= Activity =
For this exercise, restate every line below word for word and drop the images.

##### Input data

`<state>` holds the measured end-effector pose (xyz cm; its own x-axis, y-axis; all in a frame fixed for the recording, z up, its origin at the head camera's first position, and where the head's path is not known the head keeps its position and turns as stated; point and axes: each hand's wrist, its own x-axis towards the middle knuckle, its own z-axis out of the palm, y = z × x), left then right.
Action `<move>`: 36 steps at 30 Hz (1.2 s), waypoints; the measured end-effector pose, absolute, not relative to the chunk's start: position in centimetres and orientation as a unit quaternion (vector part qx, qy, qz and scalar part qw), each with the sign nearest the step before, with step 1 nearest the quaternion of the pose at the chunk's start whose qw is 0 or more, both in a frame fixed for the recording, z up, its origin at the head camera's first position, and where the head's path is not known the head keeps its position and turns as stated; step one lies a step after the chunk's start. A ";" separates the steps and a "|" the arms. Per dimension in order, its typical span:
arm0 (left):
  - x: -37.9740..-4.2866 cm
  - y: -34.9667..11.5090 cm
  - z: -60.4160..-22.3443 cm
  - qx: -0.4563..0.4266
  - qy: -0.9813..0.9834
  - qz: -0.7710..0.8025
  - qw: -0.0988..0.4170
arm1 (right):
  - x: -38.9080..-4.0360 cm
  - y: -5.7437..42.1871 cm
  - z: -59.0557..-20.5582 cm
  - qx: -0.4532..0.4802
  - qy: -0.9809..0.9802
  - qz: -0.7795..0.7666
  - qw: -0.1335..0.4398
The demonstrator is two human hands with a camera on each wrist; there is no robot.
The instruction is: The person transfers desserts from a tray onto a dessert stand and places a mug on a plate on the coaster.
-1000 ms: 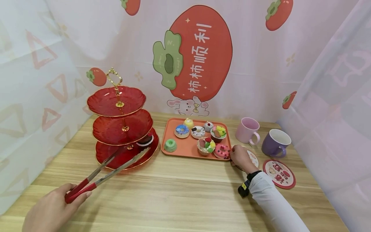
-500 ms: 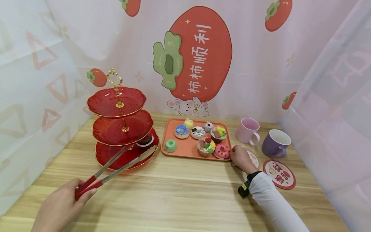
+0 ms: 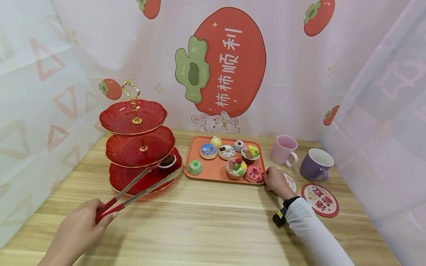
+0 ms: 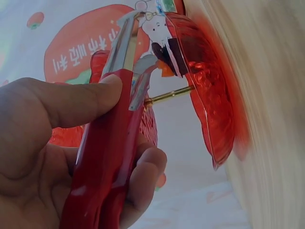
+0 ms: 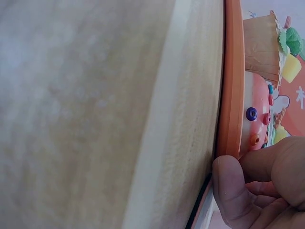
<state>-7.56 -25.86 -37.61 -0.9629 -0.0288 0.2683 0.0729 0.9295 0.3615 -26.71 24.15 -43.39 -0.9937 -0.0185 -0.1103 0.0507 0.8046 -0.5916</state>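
Note:
My left hand (image 3: 78,225) grips the red handles of metal tongs (image 3: 143,193). Their arms are spread at the three-tier red cake stand (image 3: 131,147). A dark chocolate cupcake (image 3: 167,162) with a white band sits on the stand's bottom plate. One tong tip runs under the middle plate, left of the cupcake; the other is in front of it, over the plate's edge. My right hand (image 3: 277,183) pinches the front right corner of an orange tray (image 3: 213,168). In the right wrist view, thumb and finger lie at the tray's rim, beside a pink doughnut (image 5: 258,112).
The tray carries several toy sweets, including a blue doughnut (image 3: 208,151), a green cake (image 3: 195,167) and a fruit cup (image 3: 236,169). A pink mug (image 3: 283,149) and purple mug (image 3: 315,166) stand to the right. A round coaster (image 3: 321,199) lies in front of them.
My left hand and the tongs have moved right and slightly forward. The tong tips now lie closer about the cupcake. My right hand stays at the tray's corner.

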 end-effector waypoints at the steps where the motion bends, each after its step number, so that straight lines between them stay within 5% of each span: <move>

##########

= Response below =
`<state>` holds the measured end-effector pose (xyz cm; its own x-axis, y-axis; all in a frame fixed for the recording, z up, its origin at the head camera's first position, and where the head's path is not known the head keeps its position and turns as stated; point and axes: each hand's wrist, its own x-axis towards the middle knuckle, its own z-axis out of the palm, y = z × x), left then right.
Action `<move>`: 36 steps at 30 Hz (1.2 s), waypoints; the measured end-effector pose, absolute, not relative to the chunk's start: position in centimetres and orientation as a unit quaternion (vector part qx, qy, qz and scalar part qw), each with the sign nearest the step before, with step 1 nearest the quaternion of the pose at the chunk's start whose qw is 0 or more, both in a frame fixed for the recording, z up, its origin at the head camera's first position, and where the head's path is not known the head keeps its position and turns as stated; step one lies a step after the chunk's start. A ";" separates the steps and a "|" the arms. Per dimension in order, its typical span:
arm0 (left):
  - x: -37.9740..-4.2866 cm
  - y: -34.9667..11.5090 cm
  - z: -60.4160..-22.3443 cm
  - qx: -0.4563..0.4266
  - qy: -0.9813..0.9834
  - qz: -0.7710..0.8025
  - qw: -0.0988..0.4170
arm1 (right):
  - x: -38.9080..-4.0360 cm
  - y: -5.7437..42.1871 cm
  - z: -59.0557..-20.5582 cm
  - qx: -0.4532..0.4802
  - qy: -0.9809..0.9802
  - qz: -0.7795..0.7666
  - qw: -0.1335..0.4398
The demonstrator is two human hands with a camera on each wrist; there is no robot.
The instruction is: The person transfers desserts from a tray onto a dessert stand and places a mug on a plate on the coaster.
-1000 ms: 
-500 ms: 
+0 ms: 
+0 ms: 
+0 ms: 
<state>-7.56 -25.86 -37.61 -0.9629 -0.0288 0.2683 0.0729 0.9295 0.3615 -26.71 24.15 -43.39 -0.9937 -0.0185 -0.1103 0.0507 0.8046 -0.5916</state>
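Note:
My left hand (image 3: 78,225) grips the red handles of metal tongs (image 3: 143,193). Their arms are spread at the three-tier red cake stand (image 3: 131,147). A dark chocolate cupcake (image 3: 167,162) with a white band sits on the stand's bottom plate. One tong tip runs under the middle plate, left of the cupcake; the other is in front of it, over the plate's edge. My right hand (image 3: 277,183) pinches the front right corner of an orange tray (image 3: 213,168). In the right wrist view, thumb and finger lie at the tray's rim, beside a pink doughnut (image 5: 258,112).
The tray carries several toy sweets, including a blue doughnut (image 3: 208,151), a green cake (image 3: 195,167) and a fruit cup (image 3: 236,169). A pink mug (image 3: 283,149) and purple mug (image 3: 315,166) stand to the right. A round coaster (image 3: 321,199) lies in front of them.
My left hand and the tongs have moved right and slightly forward. The tong tips now lie closer about the cupcake. My right hand stays at the tray's corner.
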
 end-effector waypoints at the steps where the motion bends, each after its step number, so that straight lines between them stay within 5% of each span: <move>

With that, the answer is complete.